Vor Erdogans Deutschlandbesuch Deniz Yücel wirft Regierung "Verrat" vor

Ein Jahr lang saß Deniz Yücel in der Türkei im Gefängnis. Bei einer Preisverleihung erhob der Journalist nun schwere Vorwürfe - nicht nur gegen die Türkei, sondern auch gegen die Bundesregierung.
Deniz Yücel

Deniz Yücel

Foto: Ralf Hirschberger/ dpa

Der "Welt"-Journalist Deniz Yücel hat den bevorstehenden Deutschlandbesuch des türkischen Staatspräsidenten Recep Tayyip Erdogan kritisiert und der Bundesregierung "Verrat" vorgeworfen. Es scheine, "als würde sich die Bundesregierung anschicken, ein weiteres Mal all jene Menschen in der Türkei zu verraten, die sich nach einer freiheitlichen, demokratischen und säkularen Gesellschaft sehnen", sagte Yücel bei einer Preisverleihung in Potsdam. Der Journalist wurde mit dem M100 Media Award für seine mutige und unbestechliche Arbeit ausgezeichnet.

Yücel, der für die "Welt" als Türkei-Korrespondent gearbeitet hatte, war bis zu seiner Freilassung im Februar 2018 ein Jahr lang in Istanbul inhaftiert. Nach seiner Entlassung reiste er aus. Sein Prozess wegen des Vorwurfs der Terrorpropaganda und Volksverhetzung geht jedoch weiter.

Bundespräsident Steinmeier werde "Verbrecher zum Staatsbankett empfangen"

Seinen Auftritt in Potsdam nutzte Yücel, um die Lage in der Türkei, aber auch die Bundesregierung zu kritisieren. In seiner vorab veröffentlichten Dankesrede schrieb er: Bundespräsident Frank-Walter Steinmeier werde einen "Verbrecher zum Staatsbankett empfangen", der sich "des Menschenraubs schuldig gemacht habe".

Erdogan wird am 28. und 29. September zu seinem Staatsbesuch in Berlin erwartet. Dazu gehören ein Empfang mit militärischen Ehren, ein Staatsbankett beim Bundespräsidenten und Gespräche mit Bundeskanzlerin Angela Merkel (CDU).

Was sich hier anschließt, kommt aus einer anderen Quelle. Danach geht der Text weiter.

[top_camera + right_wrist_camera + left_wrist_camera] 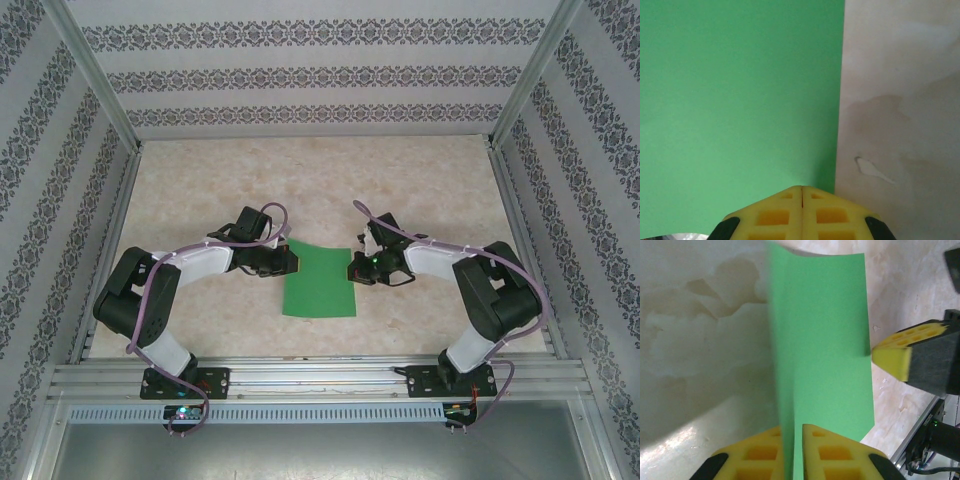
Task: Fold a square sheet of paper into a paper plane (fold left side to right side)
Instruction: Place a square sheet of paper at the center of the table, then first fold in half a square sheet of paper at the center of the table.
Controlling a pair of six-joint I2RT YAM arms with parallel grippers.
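L fingers [765,452] pinch the green sheet's [320,280] left edge to flip it over, R fingers [777,212] shut tight, prob pinning the right edge to the counter [300,190].

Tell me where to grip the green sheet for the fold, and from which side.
Pinch the square sheet of paper at its left edge, coming from the left with the left hand. It lies mostly flat, so only an edge can be pinched, and that one curls up between the hand's fingers.
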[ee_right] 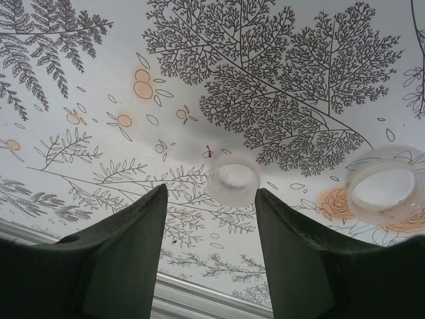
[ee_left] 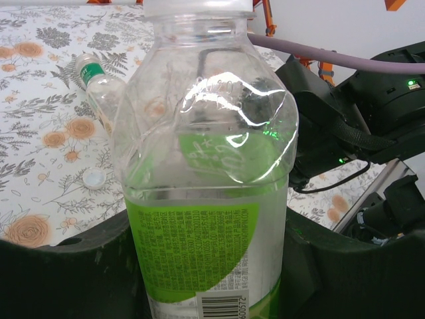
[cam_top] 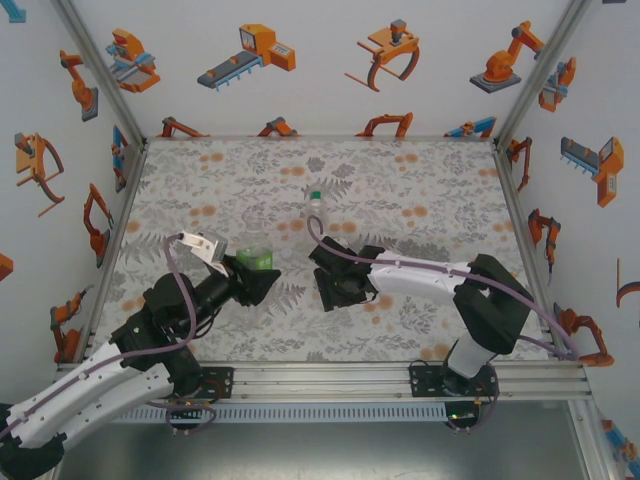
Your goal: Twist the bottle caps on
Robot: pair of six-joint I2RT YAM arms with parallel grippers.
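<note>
Holds right gripper (ee_right: 211, 193) unclenched and empty, low over the table (ee_right: 80, 93). Faces one white cap (ee_right: 232, 178) lying flat just beyond the fingertips, slightly right of centre, with a second cap (ee_right: 386, 186) farther right. Clamps left gripper (cam_top: 257, 283) on the upright green-label bottle (ee_left: 206, 199). Probably calls for the nearer right arm.

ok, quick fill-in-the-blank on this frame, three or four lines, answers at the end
1. The left end effector grips the bottle with the ____ label.
2. The right end effector has its jaws ____, with nothing between them.
3. In the right wrist view, ____ white caps lie on the table.
4. The bottle farther back wears a ____ cap.

Missing words: green; open; two; green.
</note>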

Die Idee, Erdogan im Rahmen eines groß angelegten Staatsbesuchs anstatt im Rahmen eines reinen Arbeitsbesuchs zu empfangen, wurde von vielen Seiten kritisiert.

Yücel, der seine Untersuchungshaft als "Geiselnahme" bezeichnete, räumte laut Redetext ein, dass es eine Zusammenarbeit zwischen Deutschland und der Türkei geben müsse, diese müsse aber an Bedingungen geknüpft werden. In der Türkei müsse die "gängige Praxis, erst verhaften, dann Beweise suchen und schließlich schmoren lassen", aufhören. Yücel kritisierte auch den Umgang mit dem deutschen Fußball-Profi Mesut Özil und warf denjenigen, die Özils Rausschmiss aus der Nationalmannschaft gefordert hatten, Rassismus vor.

Oppositionelle in der Türkei im Gefängnis

In der Türkei sind nach wie vor mehrere deutsche Staatsbürger aus "politischen Gründen" inhaftiert. Außerdem sitzen etliche türkische Journalisten und Oppositionelle im Gefängnis.

An der Medienkonferenz M100 Sanssouci Colloquium, zu deren Abschluss der Preis verliehen wurde, nahmen etwa 60 Chefredakteure, Historiker und Politiker aus Europa und den USA teil. Sie diskutierten zum Thema "Home Alone? Europe in the Post-American Age". Im Mittelpunkt stand dabei der Zustand des transatlantischen Verhältnisses.

Bisherige Preisträger waren der Rockmusiker Bob Geldof, der Boxer Vitali Klitschko, der dänische Karikaturist Kurt Westergaard und auch das französische Satiremagazin "Charlie Hebdo".